What is the Skill File?

The skill file is a markdown document with YAML frontmatter that describes:
  • What oobo does
  • How to check if it’s installed
  • How to install it
  • Every available command with examples
  • JSON response formats
  • Agent configuration recommendations
It follows a standard format used by AI coding tools like Cursor, Claude Code, Codex CLI, Gemini CLI, and OpenCode.

Location

~/.agents/skills/oobo/SKILL.md
This path is part of the emerging standard for agent skill discovery:
~/.agents/
└── skills/
    ├── oobo/
    │   └── SKILL.md
    ├── terraform/
    │   └── SKILL.md
    └── docker/
        └── SKILL.md
Agents scan ~/.agents/skills/ to find installed tools and their capabilities.

When is it Installed?

The skill file is installed automatically during:
oobo setup
It’s also installed by the install script when using the --agent flag:
curl -fsSL https://oobo.ai/install.sh | bash -s -- --agent
If the skill file is missing, run oobo setup to reinstall it.

Skill File Format

The skill file uses YAML frontmatter for metadata:
---
name: oobo
description: AI development control plane.
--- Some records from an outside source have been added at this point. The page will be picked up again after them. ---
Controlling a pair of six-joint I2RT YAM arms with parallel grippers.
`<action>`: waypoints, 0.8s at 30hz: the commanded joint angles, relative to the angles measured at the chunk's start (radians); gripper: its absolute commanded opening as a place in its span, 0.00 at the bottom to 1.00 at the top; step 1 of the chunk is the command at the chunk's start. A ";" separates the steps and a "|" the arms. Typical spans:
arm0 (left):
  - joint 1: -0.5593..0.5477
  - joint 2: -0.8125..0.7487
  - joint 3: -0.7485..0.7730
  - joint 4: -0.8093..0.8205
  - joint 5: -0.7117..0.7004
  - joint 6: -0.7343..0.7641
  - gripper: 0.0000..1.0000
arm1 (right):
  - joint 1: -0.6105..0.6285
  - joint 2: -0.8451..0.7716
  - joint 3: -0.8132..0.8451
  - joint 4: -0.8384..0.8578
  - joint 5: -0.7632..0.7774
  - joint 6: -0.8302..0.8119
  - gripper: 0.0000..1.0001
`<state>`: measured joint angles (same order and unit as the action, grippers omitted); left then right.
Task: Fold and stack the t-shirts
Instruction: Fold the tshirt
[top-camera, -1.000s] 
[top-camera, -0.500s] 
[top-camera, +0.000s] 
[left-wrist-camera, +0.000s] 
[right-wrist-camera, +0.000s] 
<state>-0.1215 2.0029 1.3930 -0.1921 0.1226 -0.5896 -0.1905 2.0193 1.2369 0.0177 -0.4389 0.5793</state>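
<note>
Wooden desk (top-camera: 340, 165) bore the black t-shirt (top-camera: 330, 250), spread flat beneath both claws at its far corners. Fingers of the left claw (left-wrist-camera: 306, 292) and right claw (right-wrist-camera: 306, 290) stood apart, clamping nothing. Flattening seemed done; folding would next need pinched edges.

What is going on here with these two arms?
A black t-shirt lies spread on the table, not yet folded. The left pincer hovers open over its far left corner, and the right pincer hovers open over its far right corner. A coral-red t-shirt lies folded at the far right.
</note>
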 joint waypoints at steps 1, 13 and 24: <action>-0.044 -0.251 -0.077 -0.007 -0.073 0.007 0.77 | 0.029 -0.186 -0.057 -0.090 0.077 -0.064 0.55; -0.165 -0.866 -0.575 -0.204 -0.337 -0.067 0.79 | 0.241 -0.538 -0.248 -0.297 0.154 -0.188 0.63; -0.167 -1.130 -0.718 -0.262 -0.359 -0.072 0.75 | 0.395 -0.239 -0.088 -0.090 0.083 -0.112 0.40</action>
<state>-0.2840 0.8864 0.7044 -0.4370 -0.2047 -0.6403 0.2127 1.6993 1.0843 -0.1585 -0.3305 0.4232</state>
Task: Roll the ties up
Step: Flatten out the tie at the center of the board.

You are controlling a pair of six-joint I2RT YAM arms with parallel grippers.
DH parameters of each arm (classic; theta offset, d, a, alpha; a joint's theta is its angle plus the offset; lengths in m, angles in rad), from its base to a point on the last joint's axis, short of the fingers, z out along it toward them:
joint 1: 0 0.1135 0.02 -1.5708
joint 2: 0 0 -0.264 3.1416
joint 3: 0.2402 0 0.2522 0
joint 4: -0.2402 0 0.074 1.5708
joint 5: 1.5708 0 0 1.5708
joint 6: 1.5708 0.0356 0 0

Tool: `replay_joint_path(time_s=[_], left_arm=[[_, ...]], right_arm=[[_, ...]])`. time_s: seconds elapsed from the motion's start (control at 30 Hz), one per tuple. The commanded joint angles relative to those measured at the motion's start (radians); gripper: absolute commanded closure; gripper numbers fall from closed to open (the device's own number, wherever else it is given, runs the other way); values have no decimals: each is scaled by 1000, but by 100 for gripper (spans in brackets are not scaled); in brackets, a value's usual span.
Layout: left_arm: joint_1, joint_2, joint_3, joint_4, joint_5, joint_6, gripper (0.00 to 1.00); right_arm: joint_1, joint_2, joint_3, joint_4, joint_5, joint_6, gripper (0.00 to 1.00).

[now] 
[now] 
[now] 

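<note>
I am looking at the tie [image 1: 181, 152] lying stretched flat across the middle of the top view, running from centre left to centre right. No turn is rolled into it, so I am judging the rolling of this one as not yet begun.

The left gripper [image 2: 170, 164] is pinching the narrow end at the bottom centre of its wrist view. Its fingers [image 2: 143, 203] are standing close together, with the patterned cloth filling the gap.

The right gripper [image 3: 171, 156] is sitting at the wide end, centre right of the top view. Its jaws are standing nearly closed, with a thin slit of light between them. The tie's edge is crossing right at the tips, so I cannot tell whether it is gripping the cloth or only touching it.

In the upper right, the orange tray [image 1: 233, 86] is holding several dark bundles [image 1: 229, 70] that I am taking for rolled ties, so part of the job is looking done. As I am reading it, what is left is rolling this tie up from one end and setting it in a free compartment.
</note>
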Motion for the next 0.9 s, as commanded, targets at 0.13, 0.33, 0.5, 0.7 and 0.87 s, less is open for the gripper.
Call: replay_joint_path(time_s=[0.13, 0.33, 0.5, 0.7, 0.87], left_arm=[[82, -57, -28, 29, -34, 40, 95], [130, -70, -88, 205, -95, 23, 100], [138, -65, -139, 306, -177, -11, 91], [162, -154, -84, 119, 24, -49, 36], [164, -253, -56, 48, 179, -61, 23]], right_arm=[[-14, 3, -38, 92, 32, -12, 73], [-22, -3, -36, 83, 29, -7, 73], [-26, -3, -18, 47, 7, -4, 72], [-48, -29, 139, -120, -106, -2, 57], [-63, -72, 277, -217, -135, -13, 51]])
Decorates git to enrich commits with session/agent metadata, tracks token usage, code attribution, and session history across Cursor, Claude Code, Gemini CLI, Codex, OpenCode, Copilot, Windsurf, Aider, Zed, and Trae.
metadata:
  author: oobo
  version: "0.1.0"
install:
  check: command -v oobo
  run: curl -fsSL https://oobo.ai/install.sh | bash -s -- --agent
---
Frontmatter fields:
  • name: Tool name
  • description: One-line summary of what the tool does
  • metadata.author: Author or organization
  • metadata.version: Current version
  • install.check: Command to check if installed (should exit 0 if installed)
  • install.run: Command to install the tool
Agents parse this frontmatter to:
  1. Detect if oobo is installed (install.check)
  2. Install oobo if needed (install.run)
  3. Learn what oobo does (description)

Content Structure

The skill file contains:

1. Introduction

# Oobo — AI Development Control Plane

You have access to `oobo`, a local CLI that decorates git to automatically enrich commits with AI session metadata, tracks tool usage, token counts, code attribution, and session history. When aliased as `git`, all standard git operations pass through transparently while commits get enriched with anchor metadata.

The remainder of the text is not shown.